En effet, les financements apportés par l’Europe à la politique agricole ne sont pas comparables à ce qui peut se faire dans d’autres secteurs où l’Europe, certes, intervient, mais où elle le fait dans le seul cadre d’une volonté partagée pour aller au-delà de l’action menée par les États.

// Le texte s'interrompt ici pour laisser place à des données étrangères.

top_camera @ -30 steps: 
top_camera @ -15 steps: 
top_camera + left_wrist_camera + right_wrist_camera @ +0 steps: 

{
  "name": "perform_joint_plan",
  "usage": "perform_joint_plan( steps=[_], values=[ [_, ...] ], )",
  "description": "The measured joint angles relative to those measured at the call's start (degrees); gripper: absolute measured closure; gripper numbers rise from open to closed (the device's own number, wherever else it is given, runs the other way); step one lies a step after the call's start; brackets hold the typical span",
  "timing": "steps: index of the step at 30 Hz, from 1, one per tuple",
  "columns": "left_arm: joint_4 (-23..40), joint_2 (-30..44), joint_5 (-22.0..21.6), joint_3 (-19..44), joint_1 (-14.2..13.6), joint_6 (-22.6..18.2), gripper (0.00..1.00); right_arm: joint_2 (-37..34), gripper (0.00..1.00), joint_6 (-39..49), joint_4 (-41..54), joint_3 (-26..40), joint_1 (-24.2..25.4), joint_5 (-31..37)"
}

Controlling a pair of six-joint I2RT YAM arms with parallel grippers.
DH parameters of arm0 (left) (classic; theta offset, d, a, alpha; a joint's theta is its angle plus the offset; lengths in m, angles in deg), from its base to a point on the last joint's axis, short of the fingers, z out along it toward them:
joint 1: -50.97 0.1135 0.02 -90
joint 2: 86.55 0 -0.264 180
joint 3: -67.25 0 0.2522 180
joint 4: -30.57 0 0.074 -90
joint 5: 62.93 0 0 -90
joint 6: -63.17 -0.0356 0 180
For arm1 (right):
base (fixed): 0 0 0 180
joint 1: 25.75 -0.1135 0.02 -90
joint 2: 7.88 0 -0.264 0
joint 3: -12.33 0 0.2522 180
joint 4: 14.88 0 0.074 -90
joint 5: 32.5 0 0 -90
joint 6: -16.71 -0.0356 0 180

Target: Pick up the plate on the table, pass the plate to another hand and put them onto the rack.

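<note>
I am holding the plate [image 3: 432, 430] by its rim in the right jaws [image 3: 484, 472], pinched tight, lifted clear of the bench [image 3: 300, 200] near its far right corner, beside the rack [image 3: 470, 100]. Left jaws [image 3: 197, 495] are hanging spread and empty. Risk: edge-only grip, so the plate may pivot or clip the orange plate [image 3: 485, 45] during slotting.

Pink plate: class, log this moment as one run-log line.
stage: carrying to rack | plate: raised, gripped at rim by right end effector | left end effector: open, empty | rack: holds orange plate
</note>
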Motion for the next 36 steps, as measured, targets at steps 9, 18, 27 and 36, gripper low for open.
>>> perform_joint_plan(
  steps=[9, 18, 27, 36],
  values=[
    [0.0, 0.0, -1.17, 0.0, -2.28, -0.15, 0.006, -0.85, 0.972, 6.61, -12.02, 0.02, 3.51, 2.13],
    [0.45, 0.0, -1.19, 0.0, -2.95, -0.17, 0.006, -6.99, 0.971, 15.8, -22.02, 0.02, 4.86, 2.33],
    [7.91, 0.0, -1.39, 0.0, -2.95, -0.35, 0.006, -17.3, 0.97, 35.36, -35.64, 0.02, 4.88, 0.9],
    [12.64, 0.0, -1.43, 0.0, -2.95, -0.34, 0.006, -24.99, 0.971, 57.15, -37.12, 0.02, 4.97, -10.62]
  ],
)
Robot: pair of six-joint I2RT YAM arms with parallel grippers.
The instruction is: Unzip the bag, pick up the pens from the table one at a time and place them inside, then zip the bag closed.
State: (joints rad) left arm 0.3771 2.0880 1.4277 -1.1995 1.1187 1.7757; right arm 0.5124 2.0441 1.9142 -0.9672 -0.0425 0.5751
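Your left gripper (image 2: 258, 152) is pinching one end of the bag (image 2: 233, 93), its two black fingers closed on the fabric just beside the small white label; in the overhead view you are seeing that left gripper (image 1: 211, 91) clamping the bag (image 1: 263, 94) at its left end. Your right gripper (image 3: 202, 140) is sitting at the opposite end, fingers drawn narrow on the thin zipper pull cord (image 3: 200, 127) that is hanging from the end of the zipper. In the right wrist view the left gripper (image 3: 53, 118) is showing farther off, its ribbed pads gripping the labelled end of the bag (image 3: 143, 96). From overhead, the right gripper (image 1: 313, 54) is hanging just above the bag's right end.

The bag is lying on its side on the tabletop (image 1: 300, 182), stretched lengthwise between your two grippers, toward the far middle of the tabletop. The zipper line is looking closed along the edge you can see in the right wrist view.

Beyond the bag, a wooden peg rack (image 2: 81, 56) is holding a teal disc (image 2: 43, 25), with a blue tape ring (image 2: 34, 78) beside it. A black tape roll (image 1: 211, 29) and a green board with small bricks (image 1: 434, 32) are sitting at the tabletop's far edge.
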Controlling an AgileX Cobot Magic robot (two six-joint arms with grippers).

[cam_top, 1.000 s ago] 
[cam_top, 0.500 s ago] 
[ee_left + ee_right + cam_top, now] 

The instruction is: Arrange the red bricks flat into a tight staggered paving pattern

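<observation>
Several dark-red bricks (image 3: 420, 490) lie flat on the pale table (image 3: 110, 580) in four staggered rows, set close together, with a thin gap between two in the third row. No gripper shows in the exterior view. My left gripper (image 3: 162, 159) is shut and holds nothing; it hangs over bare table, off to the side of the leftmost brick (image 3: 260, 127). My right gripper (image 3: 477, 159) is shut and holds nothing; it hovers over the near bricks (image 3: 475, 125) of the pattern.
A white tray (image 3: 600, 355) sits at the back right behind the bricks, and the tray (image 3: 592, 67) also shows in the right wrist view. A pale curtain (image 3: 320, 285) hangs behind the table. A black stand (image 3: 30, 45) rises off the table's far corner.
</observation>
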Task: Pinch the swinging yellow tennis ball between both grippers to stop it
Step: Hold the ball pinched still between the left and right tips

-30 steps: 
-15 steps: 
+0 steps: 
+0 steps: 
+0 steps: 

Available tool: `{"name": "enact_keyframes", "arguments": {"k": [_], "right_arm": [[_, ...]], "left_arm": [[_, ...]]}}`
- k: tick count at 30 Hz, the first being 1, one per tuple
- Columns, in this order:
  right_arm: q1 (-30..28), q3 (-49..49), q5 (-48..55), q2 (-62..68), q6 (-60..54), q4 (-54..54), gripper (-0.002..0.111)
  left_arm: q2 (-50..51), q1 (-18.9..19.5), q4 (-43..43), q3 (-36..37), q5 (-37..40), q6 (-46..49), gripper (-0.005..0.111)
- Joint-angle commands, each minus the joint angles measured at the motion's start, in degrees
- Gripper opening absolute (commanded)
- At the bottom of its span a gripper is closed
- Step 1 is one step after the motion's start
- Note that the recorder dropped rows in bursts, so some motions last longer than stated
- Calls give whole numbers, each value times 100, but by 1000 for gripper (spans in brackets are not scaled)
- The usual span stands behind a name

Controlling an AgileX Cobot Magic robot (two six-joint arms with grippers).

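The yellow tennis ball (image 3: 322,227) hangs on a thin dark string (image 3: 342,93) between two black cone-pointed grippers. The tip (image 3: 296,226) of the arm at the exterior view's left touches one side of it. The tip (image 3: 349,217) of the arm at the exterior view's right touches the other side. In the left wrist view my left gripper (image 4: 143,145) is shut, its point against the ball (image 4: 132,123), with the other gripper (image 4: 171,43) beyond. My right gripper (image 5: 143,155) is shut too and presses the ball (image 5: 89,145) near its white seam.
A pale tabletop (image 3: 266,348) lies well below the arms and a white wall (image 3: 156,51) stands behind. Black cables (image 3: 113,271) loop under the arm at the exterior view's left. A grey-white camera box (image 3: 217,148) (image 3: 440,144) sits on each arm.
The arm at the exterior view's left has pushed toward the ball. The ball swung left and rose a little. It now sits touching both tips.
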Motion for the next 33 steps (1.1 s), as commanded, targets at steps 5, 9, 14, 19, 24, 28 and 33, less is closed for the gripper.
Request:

Ne comparons pas la politique agricole commune et les mesures financières relatives au développement de la recherche et des technologies. Dans ce domaine, nous pouvons être fiers de ce qui se fait dans notre pays. J’étais hier avec M. le ministre délégué à l’enseignement et à la recherche à Agropolis, le grand pôle de recherches agronomiques de Montpellier, mondialement connu ; j’étais fier du savoir-faire de la France dans ce domaine, et fier également de l’avoir un peu accompagné.

Monsieur le ministre, je vous remercie de l’action que vous menez ; nous allons vous aider pour que les autres ministères, Bercy notamment, ne bloquent pas certains projets.